She also was a volunteer at Fountain Valley Regional Hospital and Medical Center, helped tutor kids in Anaheim and went to the prom. And she likes the TV show “Friends.”

So much for the language barrier.

Even her uncle is surprised at how quickly she picked up the language. He was worried that because they live in Little Saigon, where she could easily navigate speaking just Vietnamese, Oanh would be slow to pick up English.

“I think she speaks English better than me, and I’ve been here 20 years,” Thanh Nguyen said.

Oanh Nguyen doesn’t really know how she learned the language so quickly, although she thinks the English-only policy at her private prep school helped. “I still have so many difficulties,” she said in a high lilting voice with just a trace of an accent.

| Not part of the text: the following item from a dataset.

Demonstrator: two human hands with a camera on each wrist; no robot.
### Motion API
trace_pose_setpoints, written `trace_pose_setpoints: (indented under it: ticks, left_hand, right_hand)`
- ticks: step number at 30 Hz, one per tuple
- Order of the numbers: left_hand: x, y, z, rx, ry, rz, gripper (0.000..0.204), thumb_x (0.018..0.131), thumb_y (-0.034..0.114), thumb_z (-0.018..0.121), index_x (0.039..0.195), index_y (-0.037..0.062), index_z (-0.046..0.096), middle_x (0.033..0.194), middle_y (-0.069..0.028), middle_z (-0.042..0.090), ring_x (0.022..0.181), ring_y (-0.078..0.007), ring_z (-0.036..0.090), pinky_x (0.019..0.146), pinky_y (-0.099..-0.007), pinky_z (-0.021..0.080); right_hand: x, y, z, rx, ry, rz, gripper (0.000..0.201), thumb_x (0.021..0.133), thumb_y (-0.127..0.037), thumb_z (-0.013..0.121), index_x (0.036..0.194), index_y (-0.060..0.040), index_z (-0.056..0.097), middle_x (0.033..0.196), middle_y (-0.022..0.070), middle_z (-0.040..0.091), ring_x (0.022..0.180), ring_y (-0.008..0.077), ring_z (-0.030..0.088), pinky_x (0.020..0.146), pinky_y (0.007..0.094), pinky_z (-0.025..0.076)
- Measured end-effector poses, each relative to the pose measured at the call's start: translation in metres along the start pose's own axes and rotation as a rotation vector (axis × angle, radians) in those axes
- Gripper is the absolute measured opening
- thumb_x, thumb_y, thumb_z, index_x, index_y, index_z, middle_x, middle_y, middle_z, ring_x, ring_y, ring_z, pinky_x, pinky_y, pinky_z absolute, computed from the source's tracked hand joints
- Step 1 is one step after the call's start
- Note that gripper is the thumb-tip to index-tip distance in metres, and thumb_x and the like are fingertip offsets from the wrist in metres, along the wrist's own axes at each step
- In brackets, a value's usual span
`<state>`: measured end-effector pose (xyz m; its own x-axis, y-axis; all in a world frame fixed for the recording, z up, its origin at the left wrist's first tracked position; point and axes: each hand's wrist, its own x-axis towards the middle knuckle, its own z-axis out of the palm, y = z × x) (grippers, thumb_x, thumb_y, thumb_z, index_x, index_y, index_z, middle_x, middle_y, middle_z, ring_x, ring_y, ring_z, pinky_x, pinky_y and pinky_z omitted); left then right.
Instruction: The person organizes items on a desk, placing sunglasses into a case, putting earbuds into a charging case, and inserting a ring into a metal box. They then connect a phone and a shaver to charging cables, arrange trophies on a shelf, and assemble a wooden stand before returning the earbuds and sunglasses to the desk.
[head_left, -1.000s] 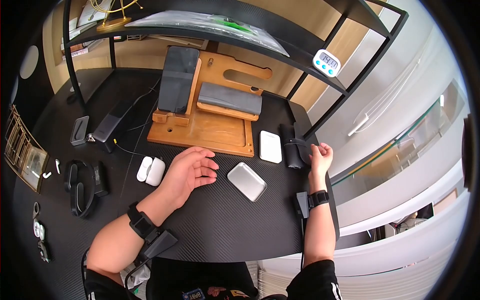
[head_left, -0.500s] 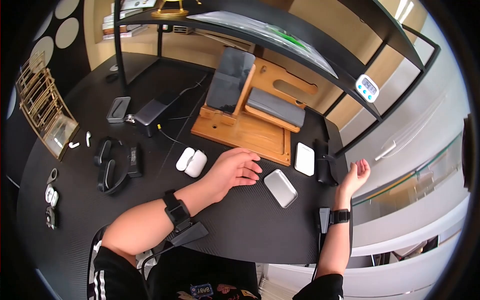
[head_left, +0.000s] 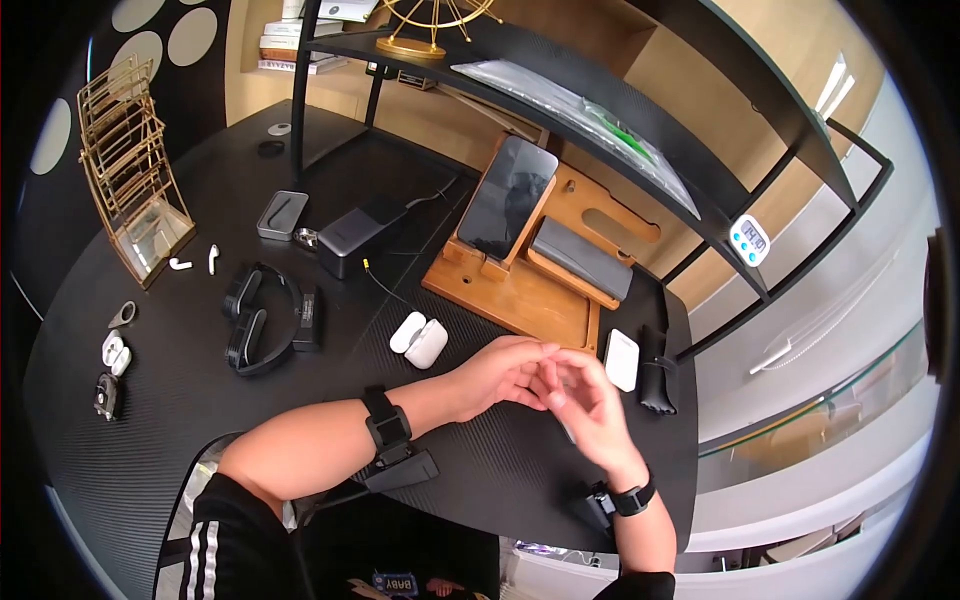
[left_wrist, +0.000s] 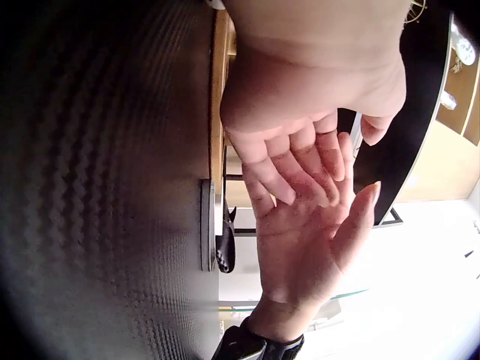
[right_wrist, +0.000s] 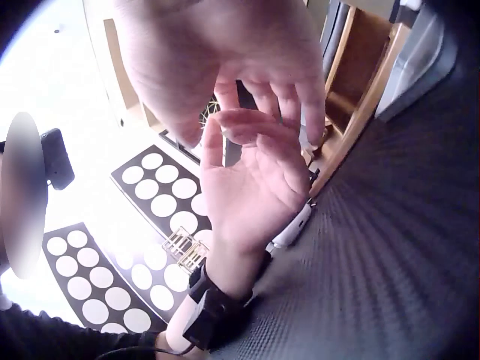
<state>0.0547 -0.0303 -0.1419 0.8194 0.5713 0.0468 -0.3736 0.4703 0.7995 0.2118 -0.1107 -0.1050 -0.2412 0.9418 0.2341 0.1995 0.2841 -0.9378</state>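
Over the front of the black desk, my left hand (head_left: 497, 381) and right hand (head_left: 597, 418) meet, fingers overlapping in the head view. Both have relaxed, slightly bent fingers. In the left wrist view the left hand (left_wrist: 315, 90) has its fingers across the right hand's palm (left_wrist: 296, 240), and nothing is held. Below the hands lies a shallow metal tin tray (right_wrist: 420, 67), mostly hidden behind the right hand in the head view. Left of the left hand sits a white earbud case (head_left: 428, 343) with its lid up.
Behind the hands stands a wooden dock (head_left: 520, 307) holding a phone (head_left: 508, 197) and a grey case (head_left: 582, 260). A white rectangular block (head_left: 621, 360) and black pouch (head_left: 657, 370) lie right. Left are a black headset (head_left: 245, 335) and power bank (head_left: 355, 238). A shelf (head_left: 560, 110) overhangs the back.
My right hand has moved left from the desk's right edge to meet the left hand, covering most of the tin tray. The head view has turned left.
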Motion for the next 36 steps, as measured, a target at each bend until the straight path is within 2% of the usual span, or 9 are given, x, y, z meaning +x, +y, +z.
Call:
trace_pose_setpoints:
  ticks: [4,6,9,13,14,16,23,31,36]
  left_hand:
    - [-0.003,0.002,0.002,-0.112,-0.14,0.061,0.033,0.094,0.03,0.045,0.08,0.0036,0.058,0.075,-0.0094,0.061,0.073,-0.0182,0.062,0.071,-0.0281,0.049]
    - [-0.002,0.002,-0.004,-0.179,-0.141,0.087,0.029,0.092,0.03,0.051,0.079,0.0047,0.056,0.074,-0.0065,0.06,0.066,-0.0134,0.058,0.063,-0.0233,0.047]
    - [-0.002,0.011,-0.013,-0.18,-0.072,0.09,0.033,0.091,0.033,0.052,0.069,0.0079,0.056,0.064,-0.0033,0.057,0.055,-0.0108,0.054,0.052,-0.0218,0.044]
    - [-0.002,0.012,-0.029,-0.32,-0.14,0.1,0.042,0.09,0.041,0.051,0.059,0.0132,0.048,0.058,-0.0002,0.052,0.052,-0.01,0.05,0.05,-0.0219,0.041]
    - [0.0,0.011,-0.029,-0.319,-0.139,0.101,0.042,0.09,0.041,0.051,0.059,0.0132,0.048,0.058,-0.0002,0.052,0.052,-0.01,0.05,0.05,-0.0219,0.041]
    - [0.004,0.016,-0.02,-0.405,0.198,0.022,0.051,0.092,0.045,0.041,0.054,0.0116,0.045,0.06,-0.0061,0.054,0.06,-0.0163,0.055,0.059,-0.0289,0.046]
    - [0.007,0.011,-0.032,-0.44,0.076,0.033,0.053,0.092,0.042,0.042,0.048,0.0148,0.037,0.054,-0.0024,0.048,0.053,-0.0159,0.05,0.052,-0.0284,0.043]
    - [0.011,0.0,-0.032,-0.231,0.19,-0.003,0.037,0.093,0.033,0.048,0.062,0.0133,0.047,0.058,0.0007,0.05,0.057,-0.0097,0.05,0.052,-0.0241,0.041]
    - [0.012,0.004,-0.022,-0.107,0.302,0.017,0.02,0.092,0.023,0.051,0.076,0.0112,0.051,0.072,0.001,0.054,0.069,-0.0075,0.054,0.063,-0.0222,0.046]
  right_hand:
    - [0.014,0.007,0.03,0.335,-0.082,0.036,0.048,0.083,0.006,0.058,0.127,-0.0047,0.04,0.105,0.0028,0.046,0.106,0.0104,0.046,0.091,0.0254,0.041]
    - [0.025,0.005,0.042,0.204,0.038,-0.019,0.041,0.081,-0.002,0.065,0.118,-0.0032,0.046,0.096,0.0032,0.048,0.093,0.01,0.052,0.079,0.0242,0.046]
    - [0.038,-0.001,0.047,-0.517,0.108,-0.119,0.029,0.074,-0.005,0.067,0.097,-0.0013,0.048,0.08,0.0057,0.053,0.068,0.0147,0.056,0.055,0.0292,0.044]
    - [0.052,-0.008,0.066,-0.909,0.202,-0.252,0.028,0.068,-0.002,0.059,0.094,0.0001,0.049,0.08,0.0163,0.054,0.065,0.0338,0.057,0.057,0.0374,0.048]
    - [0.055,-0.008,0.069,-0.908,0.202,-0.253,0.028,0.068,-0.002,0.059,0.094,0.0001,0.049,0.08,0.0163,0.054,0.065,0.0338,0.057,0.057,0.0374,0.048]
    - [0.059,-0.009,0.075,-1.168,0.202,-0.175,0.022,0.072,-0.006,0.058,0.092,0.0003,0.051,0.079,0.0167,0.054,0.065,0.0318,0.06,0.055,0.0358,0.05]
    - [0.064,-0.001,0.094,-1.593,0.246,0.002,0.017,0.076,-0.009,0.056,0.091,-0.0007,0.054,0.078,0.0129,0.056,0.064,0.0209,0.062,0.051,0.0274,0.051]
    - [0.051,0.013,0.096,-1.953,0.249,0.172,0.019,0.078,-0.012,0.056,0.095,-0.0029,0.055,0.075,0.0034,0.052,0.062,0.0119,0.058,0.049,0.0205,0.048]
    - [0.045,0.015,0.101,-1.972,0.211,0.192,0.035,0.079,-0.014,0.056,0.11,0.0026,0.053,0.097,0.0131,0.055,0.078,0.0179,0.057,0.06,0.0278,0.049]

Nguyen already was attending a school for gifted students in Ho Chi Minh City when she came to the U.S. Her uncle said Oanh’s parents tried for several years without luck to send her to this country for a better education. Suddenly, he said, the Vietnamese government had a change of policy and allowed some students to leave the country. The U.S. granted her a visa.

Despite flying to a new country alone at such a young age, Oanh said the excitement over her new life overcame the anxiety. When she arrived in Los Angeles, she was greeted by uncles and aunts, cousins and grandparents, few of whom she had ever met.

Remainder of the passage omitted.